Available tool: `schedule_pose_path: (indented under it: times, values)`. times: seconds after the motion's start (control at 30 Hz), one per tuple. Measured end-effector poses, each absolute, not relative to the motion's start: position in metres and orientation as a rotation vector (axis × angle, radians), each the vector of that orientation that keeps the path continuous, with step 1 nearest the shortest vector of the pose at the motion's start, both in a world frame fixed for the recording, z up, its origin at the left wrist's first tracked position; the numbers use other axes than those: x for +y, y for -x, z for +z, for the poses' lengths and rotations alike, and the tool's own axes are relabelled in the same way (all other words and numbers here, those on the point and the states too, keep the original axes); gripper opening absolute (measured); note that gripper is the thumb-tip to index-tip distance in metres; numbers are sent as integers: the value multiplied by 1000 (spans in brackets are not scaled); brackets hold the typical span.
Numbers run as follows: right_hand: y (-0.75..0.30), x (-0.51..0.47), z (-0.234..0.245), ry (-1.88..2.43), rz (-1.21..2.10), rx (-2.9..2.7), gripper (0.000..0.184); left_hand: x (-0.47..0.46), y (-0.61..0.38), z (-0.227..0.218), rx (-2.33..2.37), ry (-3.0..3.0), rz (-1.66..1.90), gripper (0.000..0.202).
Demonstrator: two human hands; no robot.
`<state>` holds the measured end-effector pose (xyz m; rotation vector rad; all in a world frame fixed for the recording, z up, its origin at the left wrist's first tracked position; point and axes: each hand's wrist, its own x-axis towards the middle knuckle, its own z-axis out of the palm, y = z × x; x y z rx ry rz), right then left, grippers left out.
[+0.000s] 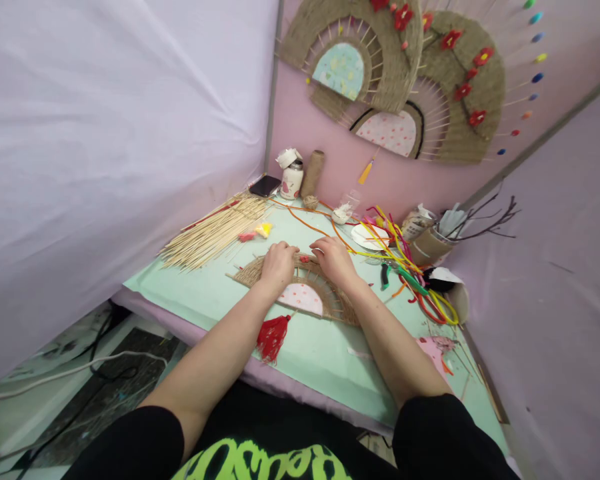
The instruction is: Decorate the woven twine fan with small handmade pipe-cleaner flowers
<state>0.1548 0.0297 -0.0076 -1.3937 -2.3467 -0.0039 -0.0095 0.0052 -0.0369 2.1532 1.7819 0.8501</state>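
Note:
A half-round woven twine fan (325, 293) with a pink dotted centre and a red tassel (273, 337) lies on the pale green table (325, 353). My left hand (277, 261) rests on its upper left rim with fingers curled down onto the weave. My right hand (334, 257) is just to the right, fingers bent and pressing at the fan's top edge near a small red piece (304, 258). What either hand pinches is too small to make out.
A bundle of thin wooden sticks (213, 233) lies at the left. Coloured pipe cleaners (405, 267), green-handled pliers, cardboard tubes and twigs crowd the right. A twine spool (313, 172), a jar and a phone stand at the back. Finished fans hang on the wall.

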Motion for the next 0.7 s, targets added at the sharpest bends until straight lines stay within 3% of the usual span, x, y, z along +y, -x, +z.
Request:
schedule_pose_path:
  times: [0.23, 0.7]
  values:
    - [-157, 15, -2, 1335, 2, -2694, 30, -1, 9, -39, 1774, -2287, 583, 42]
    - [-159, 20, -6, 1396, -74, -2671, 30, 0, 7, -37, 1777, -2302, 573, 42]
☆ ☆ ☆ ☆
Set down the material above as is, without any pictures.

Available tool: `schedule_pose_path: (indented under it: times, values)`. times: seconds after the motion's start (control at 30 Hz), one per tuple. Measured end-effector poses, each absolute, not relative to the motion's start: position in metres and orientation as a rotation vector (axis × angle, radians), each the vector of that orientation that keeps the path continuous, with step 1 nearest the shortest vector of the pose at the motion's start, both in a world frame fixed for the recording, z up, its origin at the left wrist's first tracked position; the numbers use other axes than those: x for +y, y for -x, z for +z, for the poses' lengths and rotations alike, and the tool's own axes are relabelled in the same way (all other words and numbers here, those on the point and the states too, keep the original axes); gripper opening absolute (measured); note that gripper is the thumb-tip to index-tip distance in metres; numbers are sent as integers: the value multiplied by 1000 (spans in brackets are not scaled); brackets hold the typical span.
Numbers run as follows: right_hand: y (-0.75..0.30), x (-0.51..0.47), z (-0.234..0.245), ry (-1.88..2.43), rz (-1.21..2.10), rx (-2.9..2.7), gripper (0.000..0.184); left_hand: x (-0.47..0.46), y (-0.61..0.38), z (-0.227..0.218), rx (-2.33..2.37), ry (-3.0..3.0), rz (-1.66..1.90), gripper (0.000..0.202).
Demonstrator: two human hands; no robot.
`<state>` holds the measured end-effector pose (xyz m; rotation vector rad; all in a world frame fixed for the recording, z up, its origin at the left wrist's first tracked position; point and axes: each hand's wrist, its own x-axis towards the middle knuckle, its own z-axis out of the palm, y = z × x; x y z rx ry rz), right then left, grippers left out.
[+0.000s] 
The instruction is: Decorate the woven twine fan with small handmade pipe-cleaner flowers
<state>0.1548 0.0297 -0.0076 -1.3937 -2.3467 -0.0039 -0.0095 0.0052 -0.0369 2.1532 1.7819 0.8501</state>
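Note:
A half-round woven twine fan (325, 293) with a pink dotted centre and a red tassel (273, 337) lies on the pale green table (325, 353). My left hand (277, 261) rests on its upper left rim with fingers curled down onto the weave. My right hand (334, 257) is just to the right, fingers bent and pressing at the fan's top edge near a small red piece (304, 258). What either hand pinches is too small to make out.
A bundle of thin wooden sticks (213, 233) lies at the left. Coloured pipe cleaners (405, 267), green-handled pliers, cardboard tubes and twigs crowd the right. A twine spool (313, 172), a jar and a phone stand at the back. Finished fans hang on the wall.
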
Motion for the next 0.7 s, targets added at the sharpest bends until straight lines stay within 3% of the usual span, x, y, z along +y, -x, +z.
Request:
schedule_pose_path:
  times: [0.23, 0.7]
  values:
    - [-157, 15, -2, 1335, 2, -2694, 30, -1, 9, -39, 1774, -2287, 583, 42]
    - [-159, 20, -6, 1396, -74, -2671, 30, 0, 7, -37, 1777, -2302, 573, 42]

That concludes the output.